Selman Bat Cave – 10 tons of insects each night

May 24, 2013
A service of the Oklahoma Department of Wildlife Conservation

Selman Bat Watch registration forms available May 28
The sight of at least a million bats emerging into the evening sky is a spectacle that won’t be seen under city lights, but people can still see this nightly event this summer at one of the Oklahoma Department of Wildlife Conservation’s annual Selman Bat Watch events.
These annual summer get-togethers are held every weekend in July at the Selman Bat Cave Wildlife Management Area, where the Selman Bat Cave is used every year by migratory female Mexican free-tailed bats to raise pups. In the evenings, they take flight in mass numbers to feast on literally tons of insects.

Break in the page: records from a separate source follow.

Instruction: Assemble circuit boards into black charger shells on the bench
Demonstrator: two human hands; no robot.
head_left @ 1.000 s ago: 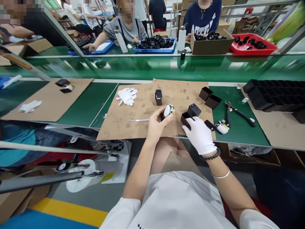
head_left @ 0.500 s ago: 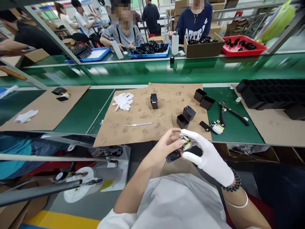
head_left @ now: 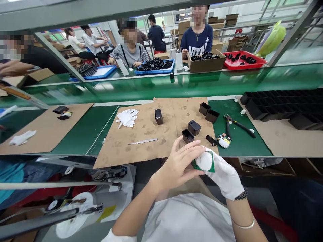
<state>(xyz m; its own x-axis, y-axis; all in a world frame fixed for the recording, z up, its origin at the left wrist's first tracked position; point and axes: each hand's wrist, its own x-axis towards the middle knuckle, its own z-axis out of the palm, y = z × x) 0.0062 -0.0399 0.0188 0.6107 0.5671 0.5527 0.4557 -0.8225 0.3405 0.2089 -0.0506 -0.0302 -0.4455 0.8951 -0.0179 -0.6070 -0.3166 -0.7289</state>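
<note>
A small green circuit board (head_left: 212, 166) with a round white patch on its face is held up between my two hands, past the front edge of the cardboard. My bare left hand (head_left: 176, 164) grips its left side, thumb below and fingers above. The white-gloved right hand (head_left: 223, 176) holds it from behind and the right; some of those fingers are hidden. Just beyond my hands stand an open black box (head_left: 188, 135) and a closed black case (head_left: 194, 127). To their right lie a black cover (head_left: 211, 140) and another circuit assembly (head_left: 223, 140).
Cardboard (head_left: 121, 151) covers the bench, bearing a thin metal blade (head_left: 142, 141), white gloves (head_left: 127, 117) and an upright black case (head_left: 158, 116). Pliers (head_left: 239, 126) lie right, near rows of black boxes (head_left: 282, 104). Co-workers sit beyond the green belt (head_left: 141, 88).
The board has been turned so its green side and white patch face me. My right hand has closed in behind it, and my left fingers have stretched across its edge. The view has tilted up.
</note>
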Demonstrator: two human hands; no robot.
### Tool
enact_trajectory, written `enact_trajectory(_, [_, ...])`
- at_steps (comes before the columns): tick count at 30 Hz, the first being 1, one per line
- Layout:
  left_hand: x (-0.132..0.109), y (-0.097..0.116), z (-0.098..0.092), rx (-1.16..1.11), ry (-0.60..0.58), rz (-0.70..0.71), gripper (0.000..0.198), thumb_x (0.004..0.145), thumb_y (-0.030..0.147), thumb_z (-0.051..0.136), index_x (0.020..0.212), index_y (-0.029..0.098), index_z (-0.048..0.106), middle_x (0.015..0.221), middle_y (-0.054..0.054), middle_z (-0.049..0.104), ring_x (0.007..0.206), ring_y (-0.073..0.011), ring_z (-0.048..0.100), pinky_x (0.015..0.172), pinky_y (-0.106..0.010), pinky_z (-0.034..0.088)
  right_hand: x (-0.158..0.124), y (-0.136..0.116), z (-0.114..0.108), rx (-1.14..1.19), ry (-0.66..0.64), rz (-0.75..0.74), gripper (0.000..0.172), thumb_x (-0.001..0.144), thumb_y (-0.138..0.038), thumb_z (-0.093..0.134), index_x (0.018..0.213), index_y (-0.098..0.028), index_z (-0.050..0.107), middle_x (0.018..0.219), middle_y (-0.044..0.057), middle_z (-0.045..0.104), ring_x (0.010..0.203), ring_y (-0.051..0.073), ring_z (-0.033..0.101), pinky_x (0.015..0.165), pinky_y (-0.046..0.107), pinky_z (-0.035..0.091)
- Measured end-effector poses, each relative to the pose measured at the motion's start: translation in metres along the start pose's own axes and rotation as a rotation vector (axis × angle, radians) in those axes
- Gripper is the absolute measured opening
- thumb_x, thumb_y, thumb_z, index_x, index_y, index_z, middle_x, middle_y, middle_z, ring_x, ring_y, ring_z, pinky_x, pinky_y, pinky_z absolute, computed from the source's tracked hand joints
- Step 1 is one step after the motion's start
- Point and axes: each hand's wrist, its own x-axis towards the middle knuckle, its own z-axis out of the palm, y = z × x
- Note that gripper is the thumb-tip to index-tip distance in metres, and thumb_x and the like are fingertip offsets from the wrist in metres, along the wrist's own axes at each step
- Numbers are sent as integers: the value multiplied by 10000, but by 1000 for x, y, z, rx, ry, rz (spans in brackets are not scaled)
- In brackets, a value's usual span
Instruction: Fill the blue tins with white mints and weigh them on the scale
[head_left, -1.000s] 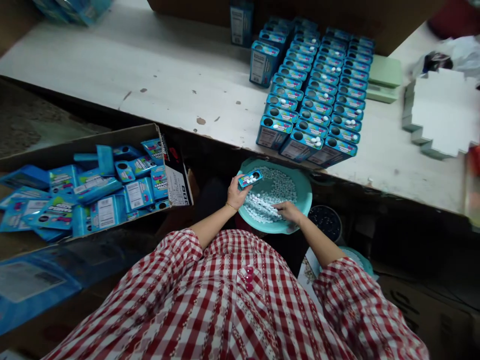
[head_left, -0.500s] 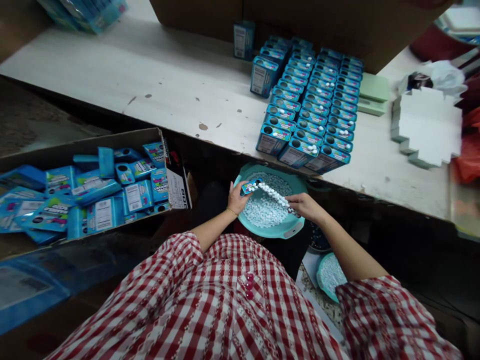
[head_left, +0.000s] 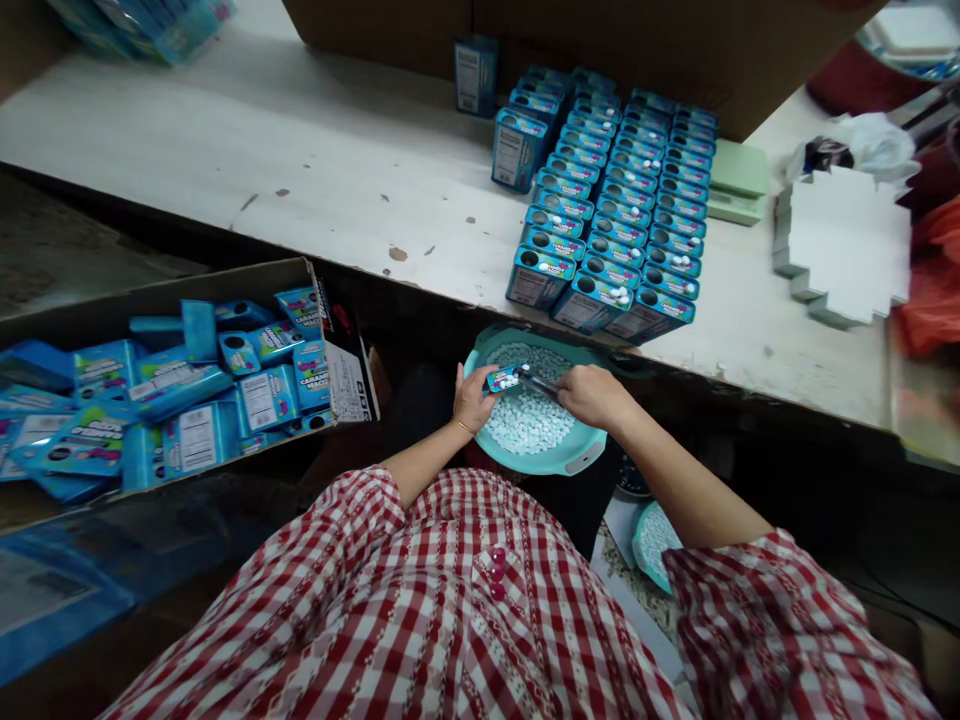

Each night’s viewing activities are limited to 75 visitors who are randomly drawn from a pool of mailed-in registration forms, which will be available online at beginning May 28. Hopeful viewers must print, complete and mail their registration form to the Wildlife Department at Bat Watch Program, P.O. Box 53465 Oklahoma City, OK 73152 between May 28 and June 5. Only mailed registration forms post-marked on or by June 5 will be accepted, and instructions for completing the form should be read carefully to ensure correctly completed registration. Successful registrants will receive an e-mail confirmation and a packet in the mail. The cost is $12 for admission ($6 for children 8 – 12 years old).
“Given the popularity of this event, the Department uses this approach to streamline its registration process,” said Melynda Hickman, wildlife diversity biologist for the Wildlife Department.
More information and details about the Selman Bat Watch can be found online at
The Wildlife Department purchased the area around the bat cave in 1996 because of its ecological importance to the Mexican free-tailed bat. According to Hickman, the cave is important because it is one of only four major sites in Oklahoma that is used by females to raise their young.
Hickman says the bats serve as free pest control. The bats spend daylight hours inside the cave. But most of the action is after sunset.
“Studies tell us that the bats at Selman Bat Cave eat about 10 tons (20,000 pounds) of insects every night,” Hickman said.
The bats’ evening emergence is the highlight of a Bat Watch, but there is more to the evening than simply watching bats. Buses take visitors to the Selman Bat Cave Wildlife Management Area, usually closed to the public, where they learn facts about bats and the prairie community. There also is an optional nature hike before the bats emerge.
Additionally the Bat Watches benefit the local economy by drawing tourists from a multi-state region into Oklahoma. Hickman said Oklahomans enjoy a rare opportunity to get close to wild bats and to share their importance to the environment and the economy.